> _WORK TASK_: Count the lines of the data that have the word "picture", then report the number without anything else.
SUPPLIED RECORDS Block Start
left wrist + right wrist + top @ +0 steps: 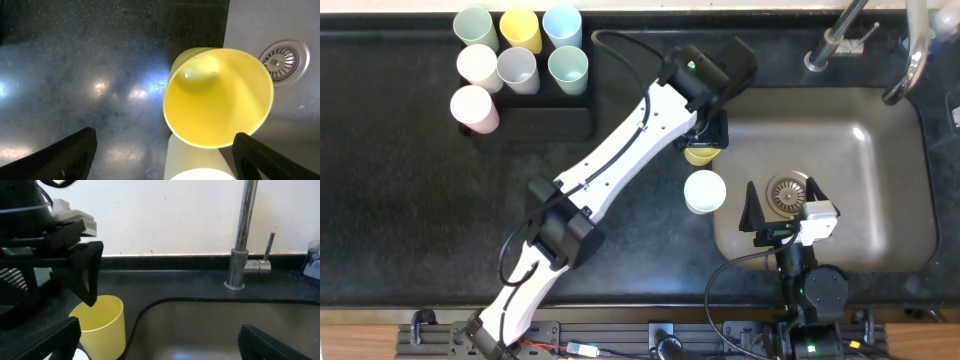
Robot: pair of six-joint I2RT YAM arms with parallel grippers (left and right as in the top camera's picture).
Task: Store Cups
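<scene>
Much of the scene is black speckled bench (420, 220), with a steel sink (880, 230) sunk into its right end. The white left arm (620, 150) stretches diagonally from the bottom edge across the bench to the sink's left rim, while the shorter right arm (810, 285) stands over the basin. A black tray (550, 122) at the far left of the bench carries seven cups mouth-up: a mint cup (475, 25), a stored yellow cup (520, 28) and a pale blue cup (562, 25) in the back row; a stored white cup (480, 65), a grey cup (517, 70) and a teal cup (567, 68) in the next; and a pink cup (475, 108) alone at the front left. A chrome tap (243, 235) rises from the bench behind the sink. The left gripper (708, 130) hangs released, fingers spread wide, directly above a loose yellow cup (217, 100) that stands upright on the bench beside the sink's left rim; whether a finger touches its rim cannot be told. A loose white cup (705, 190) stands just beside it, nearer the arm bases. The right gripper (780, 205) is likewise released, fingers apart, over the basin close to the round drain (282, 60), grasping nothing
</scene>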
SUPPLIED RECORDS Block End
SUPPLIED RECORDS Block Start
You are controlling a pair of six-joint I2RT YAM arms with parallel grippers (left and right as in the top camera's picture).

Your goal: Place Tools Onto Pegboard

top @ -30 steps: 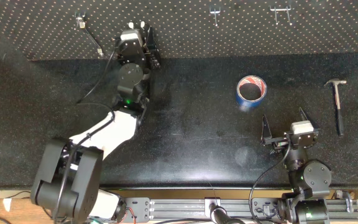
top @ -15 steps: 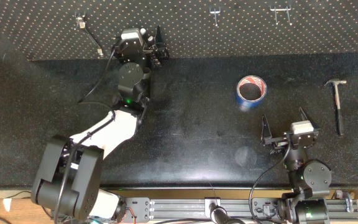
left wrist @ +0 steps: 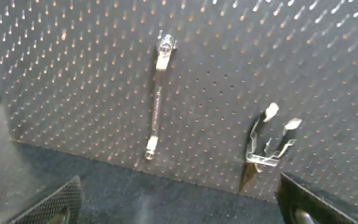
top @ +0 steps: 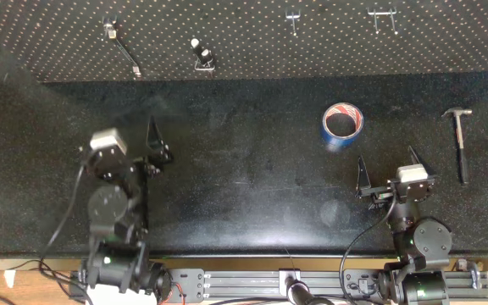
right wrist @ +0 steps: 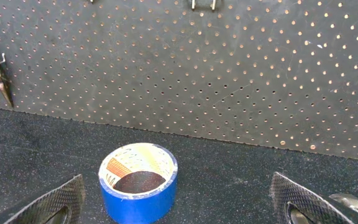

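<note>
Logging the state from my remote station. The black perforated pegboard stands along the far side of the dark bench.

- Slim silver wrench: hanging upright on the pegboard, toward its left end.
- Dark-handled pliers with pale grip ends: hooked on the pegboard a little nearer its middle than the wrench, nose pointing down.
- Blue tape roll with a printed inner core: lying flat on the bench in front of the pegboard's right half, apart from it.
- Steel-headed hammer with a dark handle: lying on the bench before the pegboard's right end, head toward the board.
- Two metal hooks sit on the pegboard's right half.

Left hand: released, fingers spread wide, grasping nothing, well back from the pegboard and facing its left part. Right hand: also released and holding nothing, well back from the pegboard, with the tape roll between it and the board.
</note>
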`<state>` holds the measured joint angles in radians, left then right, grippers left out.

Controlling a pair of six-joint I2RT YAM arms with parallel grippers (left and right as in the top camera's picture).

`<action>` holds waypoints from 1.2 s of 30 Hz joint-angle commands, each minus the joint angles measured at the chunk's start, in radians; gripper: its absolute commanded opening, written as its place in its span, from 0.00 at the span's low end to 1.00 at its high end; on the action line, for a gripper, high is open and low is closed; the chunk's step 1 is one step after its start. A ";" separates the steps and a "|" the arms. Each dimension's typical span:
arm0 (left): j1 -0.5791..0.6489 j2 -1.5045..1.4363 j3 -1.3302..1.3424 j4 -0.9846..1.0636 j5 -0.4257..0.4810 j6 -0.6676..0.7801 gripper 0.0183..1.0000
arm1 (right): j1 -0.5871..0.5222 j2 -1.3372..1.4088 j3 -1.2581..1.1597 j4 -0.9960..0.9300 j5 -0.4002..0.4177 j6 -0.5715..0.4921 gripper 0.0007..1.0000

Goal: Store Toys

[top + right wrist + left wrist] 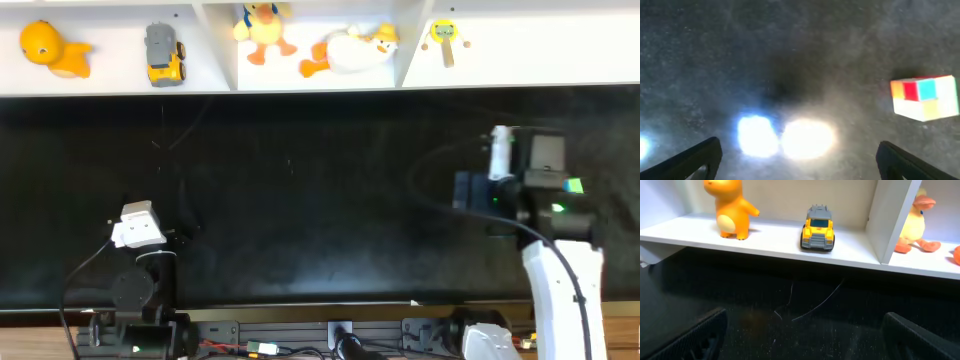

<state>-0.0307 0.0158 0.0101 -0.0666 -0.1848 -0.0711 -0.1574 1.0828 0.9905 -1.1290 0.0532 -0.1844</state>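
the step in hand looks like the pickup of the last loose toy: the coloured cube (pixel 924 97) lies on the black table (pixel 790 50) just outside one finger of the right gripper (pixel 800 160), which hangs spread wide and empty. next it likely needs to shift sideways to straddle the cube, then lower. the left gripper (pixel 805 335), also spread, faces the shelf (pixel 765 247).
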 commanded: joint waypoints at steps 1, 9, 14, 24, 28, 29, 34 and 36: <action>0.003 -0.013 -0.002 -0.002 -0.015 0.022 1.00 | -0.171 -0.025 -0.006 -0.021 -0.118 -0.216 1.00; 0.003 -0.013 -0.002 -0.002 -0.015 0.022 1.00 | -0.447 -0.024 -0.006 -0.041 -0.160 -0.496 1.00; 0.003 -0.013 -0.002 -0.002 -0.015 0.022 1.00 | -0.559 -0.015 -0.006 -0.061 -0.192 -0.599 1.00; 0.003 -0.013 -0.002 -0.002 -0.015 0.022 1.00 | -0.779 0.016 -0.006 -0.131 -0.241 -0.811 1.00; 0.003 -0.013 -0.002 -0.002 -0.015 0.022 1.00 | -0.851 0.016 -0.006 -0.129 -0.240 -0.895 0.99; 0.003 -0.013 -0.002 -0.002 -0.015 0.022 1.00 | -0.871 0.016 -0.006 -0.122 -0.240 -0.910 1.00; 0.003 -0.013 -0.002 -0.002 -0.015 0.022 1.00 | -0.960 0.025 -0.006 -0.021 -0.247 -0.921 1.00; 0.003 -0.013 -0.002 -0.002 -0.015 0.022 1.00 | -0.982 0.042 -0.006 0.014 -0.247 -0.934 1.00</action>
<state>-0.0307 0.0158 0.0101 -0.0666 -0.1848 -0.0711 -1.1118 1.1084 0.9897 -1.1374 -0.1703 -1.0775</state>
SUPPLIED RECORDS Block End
> _ANSWER SPACE_: 3